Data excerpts
______

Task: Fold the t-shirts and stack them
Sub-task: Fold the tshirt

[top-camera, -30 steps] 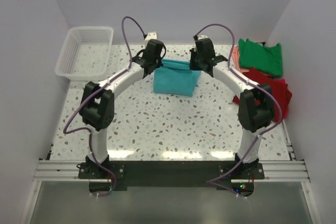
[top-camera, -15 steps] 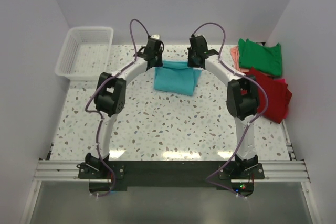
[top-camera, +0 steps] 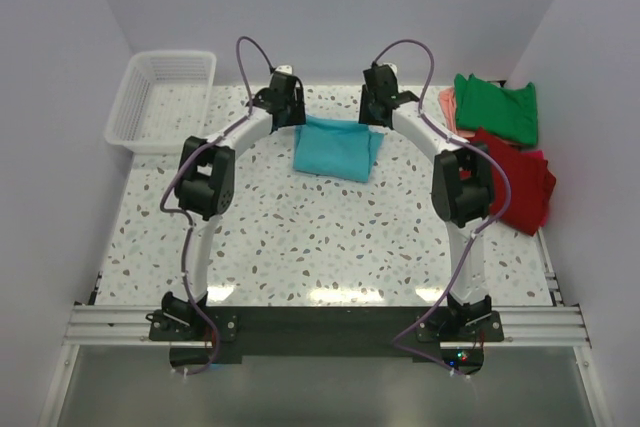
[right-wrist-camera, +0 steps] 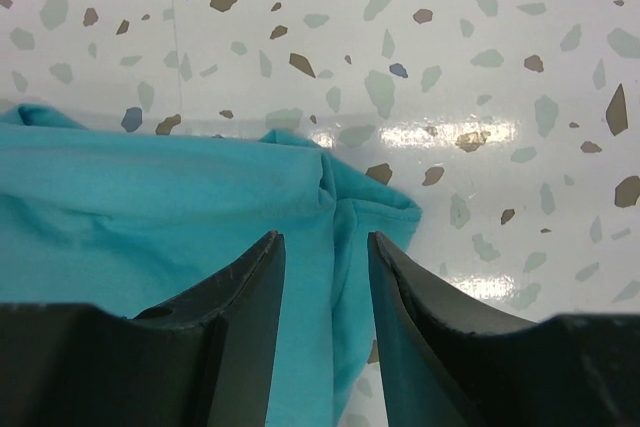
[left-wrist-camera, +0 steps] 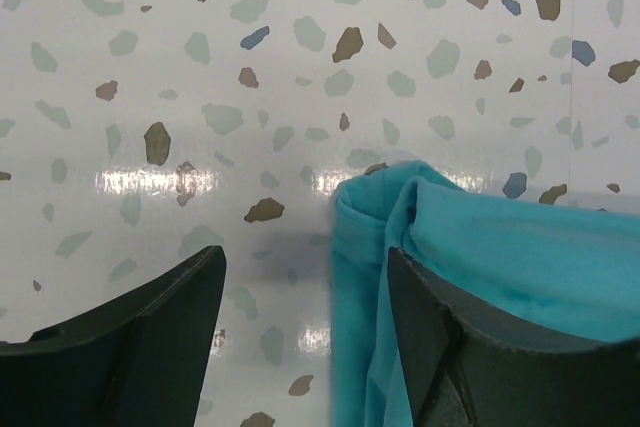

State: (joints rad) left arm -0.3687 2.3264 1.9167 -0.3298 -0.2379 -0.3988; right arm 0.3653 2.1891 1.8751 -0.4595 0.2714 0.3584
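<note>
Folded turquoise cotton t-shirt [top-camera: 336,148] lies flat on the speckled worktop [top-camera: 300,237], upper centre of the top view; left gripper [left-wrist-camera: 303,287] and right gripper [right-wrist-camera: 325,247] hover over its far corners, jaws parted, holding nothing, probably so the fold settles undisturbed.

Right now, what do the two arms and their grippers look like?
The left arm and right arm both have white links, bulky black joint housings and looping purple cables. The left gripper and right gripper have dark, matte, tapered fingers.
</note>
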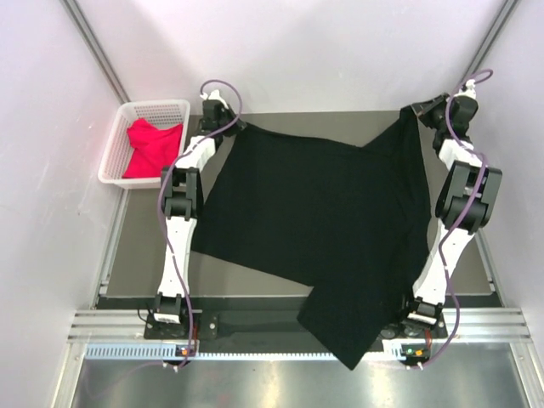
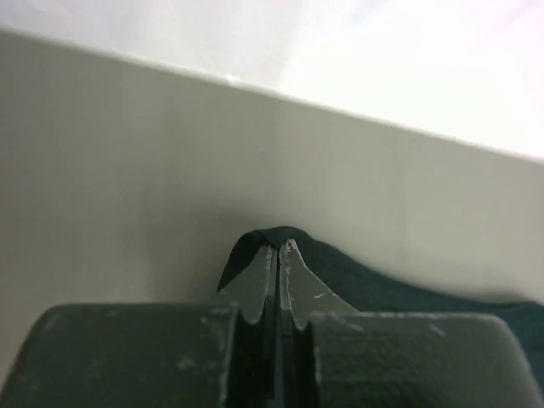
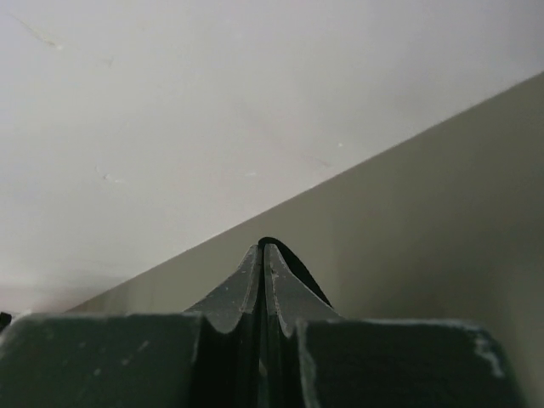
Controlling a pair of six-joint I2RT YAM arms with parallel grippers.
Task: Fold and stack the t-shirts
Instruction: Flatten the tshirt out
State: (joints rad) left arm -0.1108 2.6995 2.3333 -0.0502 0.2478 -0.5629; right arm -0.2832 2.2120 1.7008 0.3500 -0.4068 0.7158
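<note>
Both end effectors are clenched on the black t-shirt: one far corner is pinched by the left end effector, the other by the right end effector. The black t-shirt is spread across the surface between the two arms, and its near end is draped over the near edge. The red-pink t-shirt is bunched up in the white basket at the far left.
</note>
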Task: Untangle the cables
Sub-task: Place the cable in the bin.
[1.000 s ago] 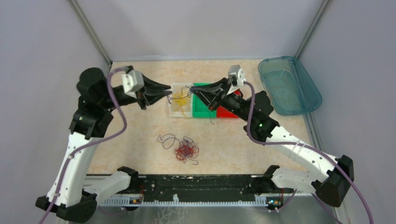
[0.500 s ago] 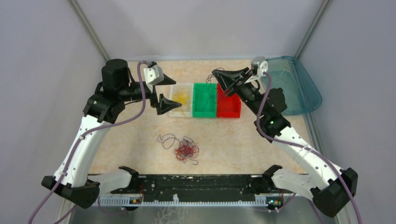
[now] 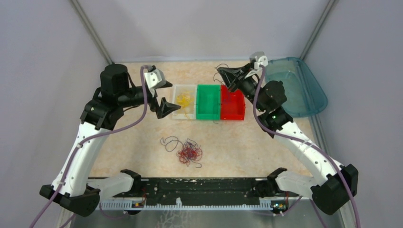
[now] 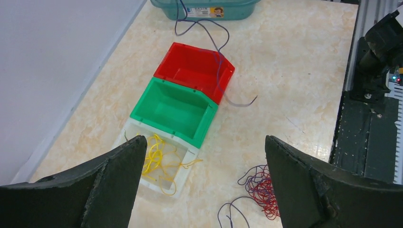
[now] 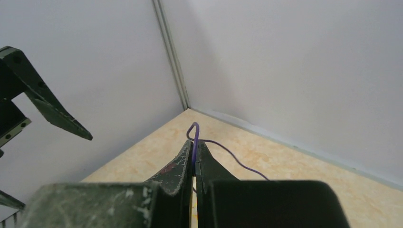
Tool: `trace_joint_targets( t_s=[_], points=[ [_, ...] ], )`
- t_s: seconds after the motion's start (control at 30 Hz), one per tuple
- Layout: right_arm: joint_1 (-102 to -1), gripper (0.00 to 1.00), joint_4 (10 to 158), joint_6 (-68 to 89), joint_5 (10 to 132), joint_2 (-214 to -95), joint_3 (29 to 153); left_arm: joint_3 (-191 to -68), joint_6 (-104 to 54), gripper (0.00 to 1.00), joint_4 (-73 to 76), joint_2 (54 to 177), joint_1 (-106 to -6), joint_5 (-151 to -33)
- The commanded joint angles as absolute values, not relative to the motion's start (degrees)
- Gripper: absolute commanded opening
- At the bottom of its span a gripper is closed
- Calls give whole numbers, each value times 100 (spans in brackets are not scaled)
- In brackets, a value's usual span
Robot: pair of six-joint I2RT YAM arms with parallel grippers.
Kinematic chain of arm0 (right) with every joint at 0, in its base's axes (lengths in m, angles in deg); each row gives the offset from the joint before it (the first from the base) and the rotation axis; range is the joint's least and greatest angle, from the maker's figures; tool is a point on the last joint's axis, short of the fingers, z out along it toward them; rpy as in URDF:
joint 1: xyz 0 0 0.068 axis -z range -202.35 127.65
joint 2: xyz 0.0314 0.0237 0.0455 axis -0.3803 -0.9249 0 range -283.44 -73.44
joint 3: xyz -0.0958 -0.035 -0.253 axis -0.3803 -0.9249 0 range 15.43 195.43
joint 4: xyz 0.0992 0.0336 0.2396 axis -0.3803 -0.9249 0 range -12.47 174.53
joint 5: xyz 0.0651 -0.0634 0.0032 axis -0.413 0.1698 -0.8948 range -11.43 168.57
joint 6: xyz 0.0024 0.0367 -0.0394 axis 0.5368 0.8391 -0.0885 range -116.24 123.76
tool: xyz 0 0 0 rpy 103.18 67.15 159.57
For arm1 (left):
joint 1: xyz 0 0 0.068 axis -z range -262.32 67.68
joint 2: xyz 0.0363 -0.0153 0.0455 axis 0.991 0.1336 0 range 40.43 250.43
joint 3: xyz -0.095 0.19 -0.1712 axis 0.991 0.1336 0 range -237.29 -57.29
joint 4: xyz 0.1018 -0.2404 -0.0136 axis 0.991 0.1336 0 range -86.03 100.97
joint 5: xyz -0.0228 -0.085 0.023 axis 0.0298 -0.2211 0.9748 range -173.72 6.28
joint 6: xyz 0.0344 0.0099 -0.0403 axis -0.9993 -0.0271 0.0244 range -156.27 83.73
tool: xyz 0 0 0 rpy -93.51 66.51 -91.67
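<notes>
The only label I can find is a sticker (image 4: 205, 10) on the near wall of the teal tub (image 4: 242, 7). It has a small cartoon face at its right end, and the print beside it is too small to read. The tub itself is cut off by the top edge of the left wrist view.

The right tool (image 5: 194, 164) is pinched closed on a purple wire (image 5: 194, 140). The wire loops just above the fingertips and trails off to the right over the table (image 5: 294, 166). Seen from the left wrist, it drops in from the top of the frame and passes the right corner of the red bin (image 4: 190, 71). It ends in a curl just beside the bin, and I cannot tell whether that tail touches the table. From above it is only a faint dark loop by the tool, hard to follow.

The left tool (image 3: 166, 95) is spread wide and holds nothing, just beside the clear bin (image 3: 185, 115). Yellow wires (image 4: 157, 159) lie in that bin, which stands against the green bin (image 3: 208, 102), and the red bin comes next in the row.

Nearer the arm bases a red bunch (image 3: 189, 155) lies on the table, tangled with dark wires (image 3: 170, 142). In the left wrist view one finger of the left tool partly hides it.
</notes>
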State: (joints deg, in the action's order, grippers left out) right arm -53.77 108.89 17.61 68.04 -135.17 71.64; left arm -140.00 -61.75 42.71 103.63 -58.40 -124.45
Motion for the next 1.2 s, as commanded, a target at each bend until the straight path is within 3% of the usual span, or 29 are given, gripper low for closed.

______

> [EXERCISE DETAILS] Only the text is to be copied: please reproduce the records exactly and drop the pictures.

> [REPLY TO THE TASK]
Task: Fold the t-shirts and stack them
Sub-task: Fold the tshirt

[top-camera, -30 steps] 
[top-camera, -15 steps] 
[top-camera, +0 steps] 
[right-wrist-camera, +0 steps] 
[left-wrist-camera, +0 steps] 

State: (joints rad) left arm -0.3687 2.3264 1.9167 -0.3298 -0.2379 -0.3988; right arm 0.3653 2.1891 1.8751 -0.4595 0.2714 0.3584
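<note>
Folded turquoise cotton t-shirt [top-camera: 336,148] lies flat on the speckled worktop [top-camera: 300,237], upper centre of the top view; left gripper [left-wrist-camera: 303,287] and right gripper [right-wrist-camera: 325,247] hover over its far corners, jaws parted, holding nothing, probably so the fold settles undisturbed.

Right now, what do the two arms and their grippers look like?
The left arm and right arm both have white links, bulky black joint housings and looping purple cables. The left gripper and right gripper have dark, matte, tapered fingers.
</note>
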Controlling a pair of six-joint I2RT YAM arms with parallel grippers.
Task: Fold and stack the t-shirts
Instruction: Flatten the tshirt out
State: (joints rad) left arm -0.1108 2.6995 2.3333 -0.0502 0.2478 -0.5629; right arm -0.2832 2.2120 1.7008 0.3500 -0.4068 0.7158
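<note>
Both end effectors are clenched on the black t-shirt: one far corner is pinched by the left end effector, the other by the right end effector. The black t-shirt is spread across the surface between the two arms, and its near end is draped over the near edge. The red-pink t-shirt is bunched up in the white basket at the far left.
</note>
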Task: Untangle the cables
Sub-task: Place the cable in the bin.
[1.000 s ago] 
[0.500 s ago] 
[now] 
[now] 
[now] 
Tool: `trace_joint_targets( t_s=[_], points=[ [_, ...] ], )`
- t_s: seconds after the motion's start (control at 30 Hz), one per tuple
- Layout: right_arm: joint_1 (-102 to -1), gripper (0.00 to 1.00), joint_4 (10 to 158), joint_6 (-68 to 89), joint_5 (10 to 132), joint_2 (-214 to -95), joint_3 (29 to 153); left_arm: joint_3 (-191 to -68), joint_6 (-104 to 54), gripper (0.00 to 1.00), joint_4 (-73 to 76), joint_2 (54 to 177), joint_1 (-106 to -6), joint_5 (-151 to -33)
- The commanded joint angles as absolute values, not relative to the motion's start (degrees)
- Gripper: absolute commanded opening
- At the bottom of its span a gripper is closed
- Calls give whole numbers, each value times 100 (spans in brackets are not scaled)
- In brackets, a value's usual span
Robot: pair of six-joint I2RT YAM arms with parallel grippers.
Kinematic chain of arm0 (right) with every joint at 0, in its base's axes (lengths in m, angles in deg); each row gives the offset from the joint before it (the first from the base) and the rotation axis; range is the joint's least and greatest angle, from the maker's figures; tool is a point on the last joint's axis, short of the fingers, z out along it toward them; rpy as in URDF:
joint 1: xyz 0 0 0.068 axis -z range -202.35 127.65
joint 2: xyz 0.0314 0.0237 0.0455 axis -0.3803 -0.9249 0 range -283.44 -73.44
joint 3: xyz -0.0958 -0.035 -0.253 axis -0.3803 -0.9249 0 range 15.43 195.43
joint 4: xyz 0.0992 0.0336 0.2396 axis -0.3803 -0.9249 0 range -12.47 174.53
joint 5: xyz 0.0651 -0.0634 0.0032 axis -0.413 0.1698 -0.8948 range -11.43 168.57
joint 6: xyz 0.0024 0.0367 -0.0394 axis 0.5368 0.8391 -0.0885 range -116.24 123.76
tool: xyz 0 0 0 rpy 103.18 67.15 159.57
For arm1 (left):
joint 1: xyz 0 0 0.068 axis -z range -262.32 67.68
joint 2: xyz 0.0363 -0.0153 0.0455 axis 0.991 0.1336 0 range 40.43 250.43
joint 3: xyz -0.095 0.19 -0.1712 axis 0.991 0.1336 0 range -237.29 -57.29
joint 4: xyz 0.1018 -0.2404 -0.0136 axis 0.991 0.1336 0 range -86.03 100.97
joint 5: xyz -0.0228 -0.085 0.023 axis 0.0298 -0.2211 0.9748 range -173.72 6.28
joint 6: xyz 0.0344 0.0099 -0.0403 axis -0.9993 -0.0271 0.0244 range -156.27 83.73
tool: xyz 0 0 0 rpy -93.51 66.51 -91.67
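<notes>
The only label I can find is a sticker (image 4: 205, 10) on the near wall of the teal tub (image 4: 242, 7). It has a small cartoon face at its right end, and the print beside it is too small to read. The tub itself is cut off by the top edge of the left wrist view.

The right tool (image 5: 194, 164) is pinched closed on a purple wire (image 5: 194, 140). The wire loops just above the fingertips and trails off to the right over the table (image 5: 294, 166). Seen from the left wrist, it drops in from the top of the frame and passes the right corner of the red bin (image 4: 190, 71). It ends in a curl just beside the bin, and I cannot tell whether that tail touches the table. From above it is only a faint dark loop by the tool, hard to follow.

The left tool (image 3: 166, 95) is spread wide and holds nothing, just beside the clear bin (image 3: 185, 115). Yellow wires (image 4: 157, 159) lie in that bin, which stands against the green bin (image 3: 208, 102), and the red bin comes next in the row.

Nearer the arm bases a red bunch (image 3: 189, 155) lies on the table, tangled with dark wires (image 3: 170, 142). In the left wrist view one finger of the left tool partly hides it.
</notes>
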State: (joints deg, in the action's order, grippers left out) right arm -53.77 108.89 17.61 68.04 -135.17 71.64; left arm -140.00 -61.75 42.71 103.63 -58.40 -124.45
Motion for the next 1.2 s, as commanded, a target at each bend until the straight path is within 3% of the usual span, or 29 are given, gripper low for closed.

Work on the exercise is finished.